Esasen bu destekler kırsal alanın desteklenmesinden daha çok, artan şehir nüfusunun ucuz gıda temin etmesi mantığına dayandığından fazla çare olmamış, tarımda ithalat yoluna gidilmiş, bu ithalat çözüm getirmediği gibi sıkıntıları daha da artırmıştır.

1957 yılında çıkarılan çiftçinin ve çiftçiliğin tanımını yapan kanun, günümüz gelişmeleri açısından bir hayli eskimiştir.

Çiftçilik ve çiftçi ile ilgili çıkarılması gereken diğer kanunlar aşağı yukarı mevcut iktidarlar tarafından çıkarılmıştır. Ancak kanunların hitap ettiği kesimin dağınıklığı, örgütsüzlüğü, güçsüzlüğü nedeni ile uygulamada başarılı olunmamaktadır.

Kanun çiftçiliği ekim, dikim, bakım, üretme, yetiştirme ve ıslah yolları ile yahut doğrudan doğruya tabiattan istifade etmek sureti ile bitki, orman ve hayvan ürünlerinin elde edilmesine, bu ürünlerin yetiştiricileri tarafından işlenip değerlendirilmesi, muhafaza ve pazarlanmasına çiftçilik denir. Bu faaliyetleri mal sahibi, kiracı, yarıcı veya ortakçı olarak devamlı veya bir ekim veya yetiştirme devresi yapanlara çiftçi denir demektedir.

Bu tarife göre bir kişinin çiftçilik yapıp yapmadığına karar verecek merci olarak da köy idare heyetlerine yetki vermiştir.

Nitekim ilk kuruluş ve teşkilatlanma yıllarında zamanın teknik ziraat müdürlükleri, kendilerine verilen bu görevleri yerine getirmek üzere köylerde kayıt ettikleri çiftçileri, muhtar ve idare heyetlerine onaylattırıp il ve ilçe ziraat odalarını kurmuşlardır. Odaya kayıt ve çiftçi kayıt sistemine geçmek için böyle bir belgeyi muhtar ve heyet onaylamaktadır.

1999 yılında destekleme amacı ile çiftçi kayıt sistemi çıkarıldığında odaya kayıtlı çiftçi ile ÇKS’ye kayıtlı çiftçi sayısında büyük fark oluşmuştur.

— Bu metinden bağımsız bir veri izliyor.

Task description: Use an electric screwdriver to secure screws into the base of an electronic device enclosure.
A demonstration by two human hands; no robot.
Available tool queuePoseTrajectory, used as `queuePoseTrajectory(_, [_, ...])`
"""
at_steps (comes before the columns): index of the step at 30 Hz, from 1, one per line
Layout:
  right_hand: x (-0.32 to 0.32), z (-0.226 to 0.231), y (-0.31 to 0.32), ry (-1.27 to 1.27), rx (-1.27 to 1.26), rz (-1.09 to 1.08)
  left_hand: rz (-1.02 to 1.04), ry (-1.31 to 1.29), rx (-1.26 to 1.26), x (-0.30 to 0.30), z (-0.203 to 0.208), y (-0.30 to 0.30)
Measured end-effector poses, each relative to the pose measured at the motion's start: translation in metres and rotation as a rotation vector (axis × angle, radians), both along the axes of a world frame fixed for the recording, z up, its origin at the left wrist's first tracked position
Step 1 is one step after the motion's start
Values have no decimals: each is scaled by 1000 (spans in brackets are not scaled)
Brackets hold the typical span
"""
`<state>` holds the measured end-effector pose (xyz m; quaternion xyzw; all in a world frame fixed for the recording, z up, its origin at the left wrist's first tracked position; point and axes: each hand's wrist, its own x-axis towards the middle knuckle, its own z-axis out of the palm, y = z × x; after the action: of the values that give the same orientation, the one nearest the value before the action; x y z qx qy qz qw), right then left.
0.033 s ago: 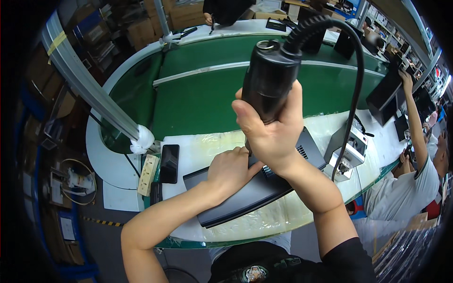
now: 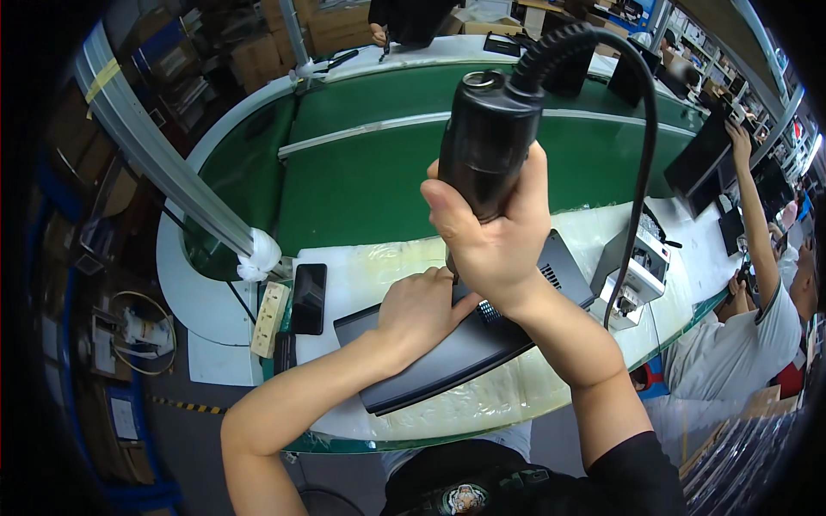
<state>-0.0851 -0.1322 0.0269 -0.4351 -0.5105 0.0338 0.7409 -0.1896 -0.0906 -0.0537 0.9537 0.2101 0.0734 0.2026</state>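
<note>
Black electric screwdriver [image 2: 489, 146] gripped upright in the right hand [image 2: 495, 232], left hand [image 2: 422, 305] pressing flat on the dark laptop [image 2: 456, 344] on the worktop [image 2: 379, 262]; a tilted bit could slip and scratch the casing.

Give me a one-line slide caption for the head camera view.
Right hand grips a black electric screwdriver upright over a dark laptop base steadied by the left hand.

Blk screwdriver [image 2: 488, 138], dk-grey laptop [image 2: 456, 353], green belt [image 2: 361, 185]
</note>
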Motion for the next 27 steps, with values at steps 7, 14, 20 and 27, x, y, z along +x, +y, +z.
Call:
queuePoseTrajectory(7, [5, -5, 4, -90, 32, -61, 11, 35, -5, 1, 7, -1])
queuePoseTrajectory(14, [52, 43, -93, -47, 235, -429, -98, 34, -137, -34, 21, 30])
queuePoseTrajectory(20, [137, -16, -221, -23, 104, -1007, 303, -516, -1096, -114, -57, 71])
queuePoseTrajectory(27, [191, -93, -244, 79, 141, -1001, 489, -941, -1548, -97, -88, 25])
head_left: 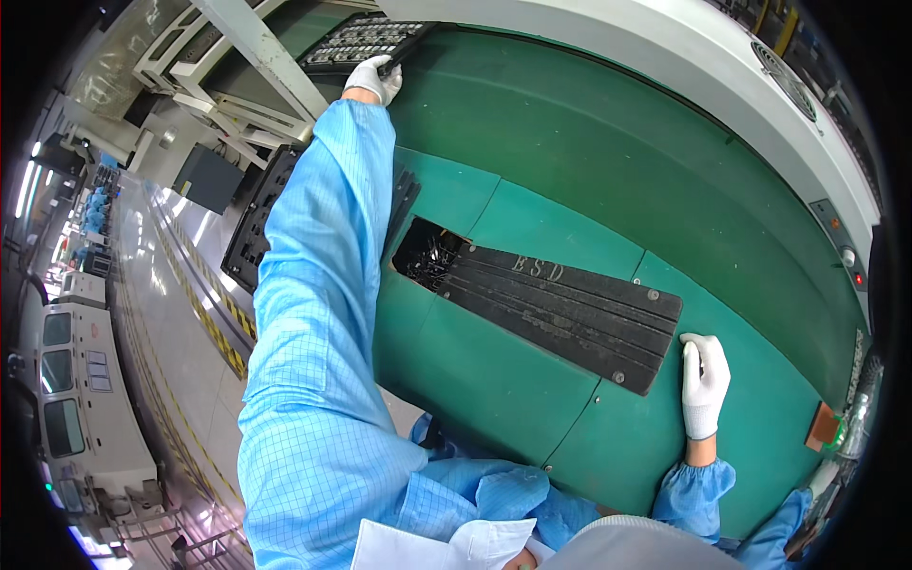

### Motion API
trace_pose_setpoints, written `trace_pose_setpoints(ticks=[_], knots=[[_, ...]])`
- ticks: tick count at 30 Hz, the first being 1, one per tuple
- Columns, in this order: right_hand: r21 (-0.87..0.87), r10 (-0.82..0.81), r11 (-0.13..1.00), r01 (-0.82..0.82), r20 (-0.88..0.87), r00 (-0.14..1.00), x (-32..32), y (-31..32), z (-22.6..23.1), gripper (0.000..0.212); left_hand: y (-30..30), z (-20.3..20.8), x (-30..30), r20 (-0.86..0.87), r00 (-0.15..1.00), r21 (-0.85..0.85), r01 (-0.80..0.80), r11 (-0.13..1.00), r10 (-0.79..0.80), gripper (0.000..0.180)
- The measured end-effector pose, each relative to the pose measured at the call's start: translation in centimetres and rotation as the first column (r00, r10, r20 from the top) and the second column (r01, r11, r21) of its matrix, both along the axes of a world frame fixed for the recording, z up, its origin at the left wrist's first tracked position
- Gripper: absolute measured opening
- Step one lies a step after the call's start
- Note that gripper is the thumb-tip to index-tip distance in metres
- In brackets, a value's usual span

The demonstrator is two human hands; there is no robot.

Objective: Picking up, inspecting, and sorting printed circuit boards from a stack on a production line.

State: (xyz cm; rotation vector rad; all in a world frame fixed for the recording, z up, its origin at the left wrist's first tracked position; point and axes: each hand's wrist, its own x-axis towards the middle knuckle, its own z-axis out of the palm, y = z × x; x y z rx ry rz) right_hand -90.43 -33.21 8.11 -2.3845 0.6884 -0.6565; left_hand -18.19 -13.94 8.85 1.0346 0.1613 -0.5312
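My left hand (375, 80), in a white glove, reaches far forward and grips the near right corner of a black tray (418, 40). Small light-coloured parts sit in rows in that tray. The fingers are closed on its rim, and part of the tray lies behind a pale frame post. My right hand (705, 380), also gloved in white, rests on the green work surface (532, 380) with its fingers curled and nothing visible in them. Just left of it lies the wide end of a long black grooved plate (570, 309) with pale lettering, fixed by screws.
A square dark opening (427, 255) with wires inside adjoins the plate's narrow end. Another black tray (252, 228) stands left of my left arm. A white machine housing (665, 43) overhangs the far side. A brown block (821, 427) lies at the right edge.
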Motion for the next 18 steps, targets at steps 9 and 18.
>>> trace_pose_setpoints(ticks=[9,18], knots=[[0.016,0.044,0.999,-0.045,0.032,0.999,-0.2,-0.1,0.2,0.013,4.4,7.1,-18.4,0.145,0.981,0.087,0.114,0.99,-0.126,0.017],[0.015,0.049,0.999,-0.051,0.095,0.994,-0.9,-0.8,-1.3,0.015,11.9,13.0,-31.1,0.083,0.928,0.025,0.362,0.932,-0.363,0.022]])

Örneğin, ilimizde odaya kayıtlı çiftçi sayısı 30.000 civarında iken ÇKS’ye kayıtlı çiftçi sayısı 12.000 civarındadır. Birçokları odaya kayıtlı çiftçi olduğunun farkında bile değildir. Bu arada adlarına aidat işlemektedir.

Eğer kanunda geçen tarife göre çiftçi olmak isterseniz bu yolları izleyerek bir hafta içinde çiftçi olabilirsiniz.

Sonuç olarak; hiçbir gelişmiş ülkede böyle bir çiftçilik ve çiftçi tanımı yoktur. Hiçbir ileri ülkede çiftçi böyle örgütsüz ve başıboş değildir. Hiçbir ileri ülkede üretim böyle plansız programsız değildir. Hiç bir ileri ülkede böyle pahalı girdilerle üretim yapmaya çalışıp üretimini değerlendirmede sıkıntı yaşayan çiftçi yoktur.”